Every line of the listing below needs to be reproduced exactly.

*Given material*.
>>>

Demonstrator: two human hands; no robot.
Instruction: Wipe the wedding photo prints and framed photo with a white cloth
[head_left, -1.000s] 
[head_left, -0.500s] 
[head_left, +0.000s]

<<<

*Output below*.
Demonstrator: two human hands; no robot.
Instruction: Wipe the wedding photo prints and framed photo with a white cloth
[head_left, -1.000s] 
[head_left, -0.500s] 
[head_left, +0.000s]

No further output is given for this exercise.